EXERCISE: Would you return the lines between the one holding "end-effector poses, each" and the one holding "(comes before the", inclusive, and only those, exactly as they stand in the listing below?

MATERIAL PROVIDED:

##############################

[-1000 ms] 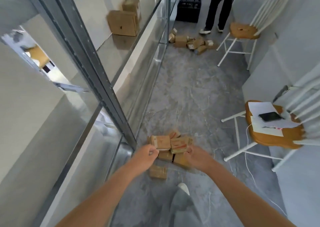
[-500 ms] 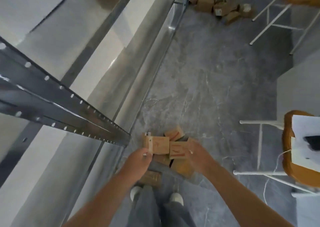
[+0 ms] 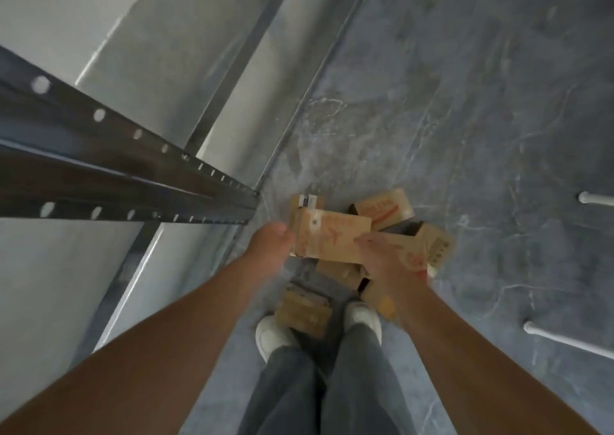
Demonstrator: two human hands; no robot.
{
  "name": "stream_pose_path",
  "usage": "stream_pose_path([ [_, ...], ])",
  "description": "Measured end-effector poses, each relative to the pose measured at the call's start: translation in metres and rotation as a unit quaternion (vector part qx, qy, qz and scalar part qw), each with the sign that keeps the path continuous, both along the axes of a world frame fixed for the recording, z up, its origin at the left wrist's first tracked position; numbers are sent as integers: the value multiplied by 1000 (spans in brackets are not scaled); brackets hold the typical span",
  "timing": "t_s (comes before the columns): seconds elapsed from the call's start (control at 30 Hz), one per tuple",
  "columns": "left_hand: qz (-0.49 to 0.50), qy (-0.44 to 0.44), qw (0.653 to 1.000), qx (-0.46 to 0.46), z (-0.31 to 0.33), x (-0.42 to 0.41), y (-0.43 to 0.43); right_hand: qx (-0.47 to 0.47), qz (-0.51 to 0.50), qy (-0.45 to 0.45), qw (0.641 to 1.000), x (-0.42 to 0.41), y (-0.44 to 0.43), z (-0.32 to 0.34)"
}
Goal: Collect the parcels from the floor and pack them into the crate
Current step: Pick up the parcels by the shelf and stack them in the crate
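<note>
We're bent over a heap of small cardboard boxes (image 3: 358, 255) on the grey floor (image 3: 465, 119), right at the foot of the metal shelf post (image 3: 133, 175); the crate isn't in view. Our left hand (image 3: 269, 243) presses against the left end of the top box (image 3: 329, 237), fingers tucked out of sight, so we can't tell if they're curled on it. Our right hand (image 3: 387, 260) lies over its right end with fingers bent onto the cardboard, looks like a grip. Risks as we judge them: we're squeezing one box from both ends while others lean under and behind it, so lifting could drag or topple the box behind (image 3: 385, 207) and the one on the right (image 3: 432, 245). Another box (image 3: 304, 311) sits between our shoes (image 3: 270, 333), easy to kick or trip on. The post is close to the left forearm, so a quick lift could knock into it
</note>
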State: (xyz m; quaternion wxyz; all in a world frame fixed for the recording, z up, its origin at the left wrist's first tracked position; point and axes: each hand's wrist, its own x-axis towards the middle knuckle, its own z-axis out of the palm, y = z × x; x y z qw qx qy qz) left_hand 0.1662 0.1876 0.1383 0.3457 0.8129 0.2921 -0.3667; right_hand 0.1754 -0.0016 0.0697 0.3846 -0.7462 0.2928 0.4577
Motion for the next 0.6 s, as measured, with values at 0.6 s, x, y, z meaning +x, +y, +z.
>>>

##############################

REPLY TO THE TASK:
  "description": "Measured end-effector poses, each relative to the pose measured at the call's start: translation in metres and rotation as a unit quaternion (vector part qx, qy, qz and scalar part qw), each with the sign that keeps the path continuous, both along the axes of a world frame fixed for the recording, z up, its origin at the left wrist's first tracked position; numbers are sent as integers: the value multiplied by 1000 (spans in brackets are not scaled); brackets hold the typical span",
  "timing": "t_s (comes before the columns): seconds elapsed from the call's start (control at 30 Hz), one per tuple",

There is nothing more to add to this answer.